Pour l'instant, un seul cas de pancréatite aiguë associée à la prise de cocaïne a été rapportée dans la littérature (Garcia et coll., « Ann Med Interna », 1996 ; 13 : 513 ). Le cas rapporté par Gilles Macaigne et coll. (hôpital de Lagny - Marne-la-Vallée) pourrait être le deuxième.
L'histoire est celle d'une jeune femme de 19 ans qui est hospitalisée pour des douleurs épigastriques intenses. Elle signale une consommation occasionnelle de cocaïne et de haschich depuis six mois et un tabagisme (4 paquets/année).
Deux jours avant l'apparition des douleurs, elle a consommé plus de cocaïne que d'habitude par inhalation (mais pas de prise d'alcool).
A l'arrivée, son amylasémie et sa lipasémie sont respectivement à six fois et trente fois la limite supérieure de la normale.
Il n'existe pas de signe de gravité clinico-biologique.
Au scanner, le pancréas est augmenté de volume dans son ensemble, oedémateux, avec une infiltration de la graisse péripancréatique, sans coulée de nécrose (stade C de Balthazar). L'échographie abdominale est normale.
La poursuite des explorations élimine une lithiase biliaire ; les bilans hépatique, lipidique et phospho-calcique sont normaux. La sérologie pour le virus ourlien, le CMV, l'EBV et le VIH est négative. De même, la recherche d'anticorps antinucléaire, de facteur rhumatoïde et d'ANCA est négative.
Evolution favorable
L'évolution clinique est favorable sous traitement médical ; la lipasémie se normalise lentement en un mois.

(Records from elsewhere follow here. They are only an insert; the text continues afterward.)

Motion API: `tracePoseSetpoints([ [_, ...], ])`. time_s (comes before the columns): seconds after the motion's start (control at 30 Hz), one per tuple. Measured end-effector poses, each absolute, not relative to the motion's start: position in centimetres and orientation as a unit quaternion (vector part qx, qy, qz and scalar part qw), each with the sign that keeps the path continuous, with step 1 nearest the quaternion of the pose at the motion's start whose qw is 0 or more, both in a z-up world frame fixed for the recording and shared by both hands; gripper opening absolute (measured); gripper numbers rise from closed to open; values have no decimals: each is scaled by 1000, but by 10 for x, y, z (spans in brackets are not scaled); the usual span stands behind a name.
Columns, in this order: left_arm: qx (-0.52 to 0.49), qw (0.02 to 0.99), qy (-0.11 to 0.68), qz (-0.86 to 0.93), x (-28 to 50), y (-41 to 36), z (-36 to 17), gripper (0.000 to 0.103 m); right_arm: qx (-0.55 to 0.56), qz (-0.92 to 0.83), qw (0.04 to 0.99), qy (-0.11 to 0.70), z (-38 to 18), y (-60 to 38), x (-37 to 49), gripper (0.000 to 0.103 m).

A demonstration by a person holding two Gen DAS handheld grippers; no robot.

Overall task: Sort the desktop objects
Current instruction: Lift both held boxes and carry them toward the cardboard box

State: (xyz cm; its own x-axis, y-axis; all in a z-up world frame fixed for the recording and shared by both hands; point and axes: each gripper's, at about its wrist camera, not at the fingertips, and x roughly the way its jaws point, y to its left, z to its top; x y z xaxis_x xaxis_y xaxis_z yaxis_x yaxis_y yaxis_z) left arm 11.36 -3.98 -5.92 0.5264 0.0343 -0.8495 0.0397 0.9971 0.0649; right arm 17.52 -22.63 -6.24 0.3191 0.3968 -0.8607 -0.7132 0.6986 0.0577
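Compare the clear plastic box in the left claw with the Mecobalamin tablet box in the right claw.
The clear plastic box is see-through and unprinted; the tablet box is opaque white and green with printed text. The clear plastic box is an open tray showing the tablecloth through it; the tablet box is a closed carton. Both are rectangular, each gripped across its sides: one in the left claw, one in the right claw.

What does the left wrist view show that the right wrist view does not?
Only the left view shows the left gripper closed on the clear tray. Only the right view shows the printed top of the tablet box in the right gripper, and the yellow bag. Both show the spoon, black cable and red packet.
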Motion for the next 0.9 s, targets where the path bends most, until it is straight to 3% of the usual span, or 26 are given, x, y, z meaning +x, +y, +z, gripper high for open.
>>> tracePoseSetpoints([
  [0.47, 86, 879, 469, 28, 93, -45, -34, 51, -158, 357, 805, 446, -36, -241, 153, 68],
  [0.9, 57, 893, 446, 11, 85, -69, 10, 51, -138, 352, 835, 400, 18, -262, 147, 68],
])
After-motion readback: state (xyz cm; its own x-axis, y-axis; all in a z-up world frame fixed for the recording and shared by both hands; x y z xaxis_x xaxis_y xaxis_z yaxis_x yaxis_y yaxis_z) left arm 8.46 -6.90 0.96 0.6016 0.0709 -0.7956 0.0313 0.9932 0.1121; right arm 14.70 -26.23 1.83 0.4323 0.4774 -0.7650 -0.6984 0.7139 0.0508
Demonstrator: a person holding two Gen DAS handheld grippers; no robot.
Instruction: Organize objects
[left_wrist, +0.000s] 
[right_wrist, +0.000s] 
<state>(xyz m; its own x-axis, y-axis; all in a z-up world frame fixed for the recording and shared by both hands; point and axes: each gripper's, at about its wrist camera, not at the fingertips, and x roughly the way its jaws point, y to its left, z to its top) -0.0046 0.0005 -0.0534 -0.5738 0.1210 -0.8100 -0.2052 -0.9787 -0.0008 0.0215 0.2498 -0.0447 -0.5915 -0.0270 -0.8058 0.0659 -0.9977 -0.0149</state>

Plus de deux ans plus tard, alors qu'elle ne consomme plus de cocaïne, la patiente est asymptomatique.
La cocaïne peut-elle être en cause dans cette pancréatite aiguë ? « Selon la méthode d'imputabilité française des pancréatites aiguës médicamenteuses, l'imputabilité intrinsèque de la cocaïne était considérée comme très vraisemblable : a) douleurs épigastriques apparues quarante huit heures après la consommation de cocaïne ; b) bilan étiologique (...) négatif ; amélioration rapide de la pancréatite à l'arrêt de la consommation de cocaïne ; d) absence de récidive au cours du suivi », indiquent les auteurs.
La toxicité digestive de la cocaïne (notamment colite ischémique et perforation d'ulcère duodénale), a été décrite après administration nasale, parentérale ou orale, poursuivent-ils. « Chez notre malade, la survenue d'une pancréatite aiguë au décours d'une augmentation de la quantité de cocaïne consommée pourrait traduire un effet dose à l'origine de la toxicité pancréatique. »
Ischémie, action procoagulante...
Par quel mécanisme la cocaïne pourrait-elle induire des lésions pancréatiques ? La physiopathologie reste incertaine. L'ischémie est le mécanisme le plus probable. En effet, la cocaïne a un effet vasoconstricteur. Elle pourrait aussi avoir une action procoagulante, en favorisant l'adhésion et l'agrégation des plaquettes. « Comme cela a été montré sur les artères coronaires, l'association de cocaïne et de tabac pourrait majorer les effets vasoconstricteurs et favoriser l'effet procoagulant de la cocaïne consommée seule. » Enfin, on ne peut exclure formellement un spasme du sphincter d'Oddi étant donné que la drogue peut induire une contraction du muscle lisse.
« Bien que, dans notre cas, nous ne puissions démontrer un lien de cause à effet certain entre la consommation de cocaïne et la survenue d'une pancréatite aiguë, il s'agit probablement d'une nouvelle association. Ainsi, la consommation de cocaïne pourrait s'ajouter à la liste des causes possibles de pancréatite aiguë », concluent les auteurs.
Gilles Macaigne, Philippe Simon, Claude Chayette, Sadek Cheiab et Renaud Deplus. « Gastroenterol Clin Biol », février 2003 ; 27 : 241-242.